Description of problem: Issue was reported by a customer running with 1300 devices, but it can be seen with less than 100 devices. blkid has code that excessively calls dm ioctls. The problematic code is in lib/blkid/devname.c:probe_one(): /* * Probe a single block device to add to the device cache. */ static void probe_one(blkid_cache cache, const char *ptname, dev_t devno, int pri, int only_if_new) { blkid_dev dev = NULL; struct list_head *p; const char **dir; char *devname = NULL; /* See if we already have this device number in the cache. */ list_for_each(p, &cache->bic_devs) { blkid_dev tmp = list_entry(p, struct blkid_struct_dev, bid_devs); #ifdef HAVE_DEVMAPPER if (!dm_device_is_leaf(devno)) continue; #endif if (tmp->bid_devno == devno) { if (only_if_new) return; dev = blkid_verify(cache, tmp); break; } } The code is repeatedly calling dm_device_is_leaf(devno) when devno will never change. Earlier we loop through all dm maps and call probe_one(), so in effect the whole algorithm is O(n^2), where 'n' is # of dm maps blkid can recognize. I'll attach a simple patch which moves the call inside the 'if (tmp->bid_devno ...)' and reduces execution time to O(n). Upstream, the dm code has been removed from libblkid, but I'm not sure we want this aggressive of a patch for 5.Y so I'll attach a very simple patch. Version-Release number of selected component (if applicable): e2fsprogs-1.39-23.el5_5.1 How reproducible: Every time. Will attach reproducer and patch to fix. Actual results: Excessive time to execute blkid, which may result in excessive boot times. Expected results: blkid should execute in a reasonable time.

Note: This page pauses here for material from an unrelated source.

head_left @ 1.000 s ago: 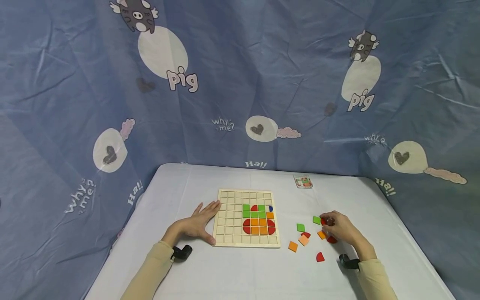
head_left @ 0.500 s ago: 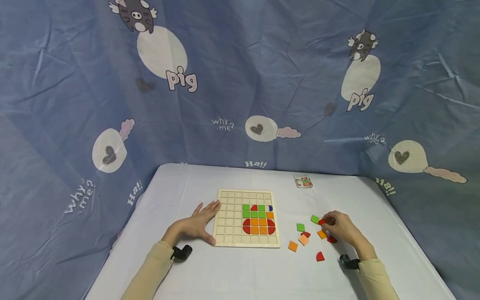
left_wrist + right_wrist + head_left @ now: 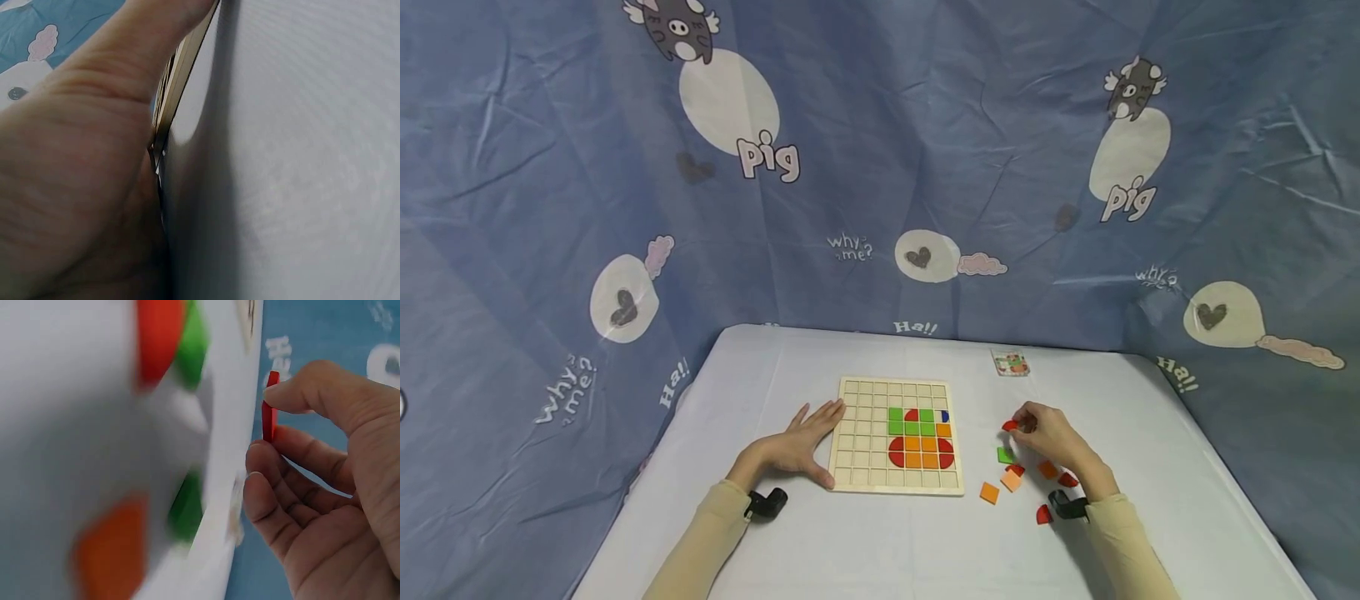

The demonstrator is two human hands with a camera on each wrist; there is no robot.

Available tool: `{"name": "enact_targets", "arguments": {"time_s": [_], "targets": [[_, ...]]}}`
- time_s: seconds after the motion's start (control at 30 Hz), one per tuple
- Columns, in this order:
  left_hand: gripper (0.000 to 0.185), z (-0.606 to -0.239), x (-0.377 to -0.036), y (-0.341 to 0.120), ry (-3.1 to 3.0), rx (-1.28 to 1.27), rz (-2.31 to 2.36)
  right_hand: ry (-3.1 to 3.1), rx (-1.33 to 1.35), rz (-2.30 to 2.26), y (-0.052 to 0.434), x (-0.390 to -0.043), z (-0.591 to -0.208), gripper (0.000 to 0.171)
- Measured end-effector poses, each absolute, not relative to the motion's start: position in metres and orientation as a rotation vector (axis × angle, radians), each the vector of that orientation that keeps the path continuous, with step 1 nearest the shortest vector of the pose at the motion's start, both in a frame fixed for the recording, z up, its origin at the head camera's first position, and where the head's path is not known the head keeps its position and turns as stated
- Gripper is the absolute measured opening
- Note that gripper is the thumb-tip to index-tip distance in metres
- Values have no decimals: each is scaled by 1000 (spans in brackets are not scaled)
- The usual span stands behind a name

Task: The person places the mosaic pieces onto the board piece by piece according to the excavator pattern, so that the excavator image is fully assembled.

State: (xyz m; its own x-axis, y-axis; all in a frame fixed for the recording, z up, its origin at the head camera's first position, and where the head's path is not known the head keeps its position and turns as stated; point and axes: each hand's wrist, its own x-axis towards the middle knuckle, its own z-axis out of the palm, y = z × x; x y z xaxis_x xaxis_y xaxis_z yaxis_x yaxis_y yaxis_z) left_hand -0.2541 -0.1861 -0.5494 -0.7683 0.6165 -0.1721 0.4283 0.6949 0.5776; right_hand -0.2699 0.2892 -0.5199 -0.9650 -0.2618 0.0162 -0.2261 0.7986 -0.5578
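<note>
Between thumb and fingertip my right hand (image 3: 1051, 433) pinches a red quarter-circle tile (image 3: 1009, 426). The right wrist view shows that red tile (image 3: 269, 419) edge-on, lifted off the table. To its left lies the wooden grid board (image 3: 859, 433), with green, orange, red and blue tiles set in its right part. My left hand (image 3: 793, 446) rests with spread fingers against the board's left edge; in the left wrist view the palm covers most of the board's side (image 3: 178, 78). A green square tile (image 3: 1005, 456) lies just below the held tile.
Loose on the table lie an orange square (image 3: 989, 493), a paler orange square (image 3: 1011, 480), another orange square (image 3: 1048, 470) and several red quarter-circles, one (image 3: 1044, 515) near my right wrist. A small picture card (image 3: 1011, 363) lies toward the back. A blue printed curtain (image 3: 850, 167) hangs behind.
My right hand has picked up a red quarter-circle from the right of the scattered tiles and moved left with it toward the board. My left hand has stayed at the board's edge.
</note>
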Motion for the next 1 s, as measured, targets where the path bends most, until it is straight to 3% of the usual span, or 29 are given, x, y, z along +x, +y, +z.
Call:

Created attachment 475490 [details] Archive file which contains reproducer To run the reproducer, do the following: # tar -zxvf blkid-slowness-repro.tgz # cd blkid-slowness-repro/ # make create-fake-device # ./blkid-test.sh Test creates /tmp/oracle.bin, but will fail if the file already exists. Edit test-params.sh to increase the number of MPATH devices, which will increase the time.
Created attachment 475492 [details] Simple patch which improves the performance of blkid from O(n^2) to O(n). Simple patch which improves the performance from O(n^2) to O(n). Example with MPATHS=100: # ./blkid-test.sh Setting up test Succesfully wrote superblock oracleasm to file /tmp/oracle.bin Running new blkid real 0m1.527s user 0m0.272s sys 0m1.168s Running original blkid real 0m44.102s user 0m6.928s sys 0m36.814s Tearing down test
Eric has backported an upstream fix which removes the libdevmapper calls altogether, and thus performs better than the original patch. I have verified it in his scratch/test build of e2fsprogs-1.39-27.el5 and e2fsprogs-libs-1.39-27.el5: https://brewweb.devel.redhat.com/taskinfo?taskID=3070354 The above MPATHS=100 test yields: # ./blkid-test.sh Setting up test Succesfully wrote superblock oracleasm to file /tmp/oracle.bin Running new blkid real 0m0.440s user 0m0.096s sys 0m0.316s Tearing down test I ran the test with MPATHS=1300, which should simulate the customers environment and got this: # ./blkid-test.sh Setting up test Succesfully wrote superblock oracleasm to file /tmp/oracle.bin Running new blkid real 1m20.305s user 0m8.761s sys 1m8.532s Tearing down test So the only bad news for the customer will be that there will be no more long coffee breaks while they wait for blkid to finish.
Dave, thanks very much for figuring out the testcase and testing the newer package. I'll mark this as NEXTRELEASE since e2fsprogs-1.39-27.el5 and later, available in RHEL5.7 and later, will have the fix, as per bug #553216 (it's not exactly a dup of that bug ...)
Fix has been verified by customer.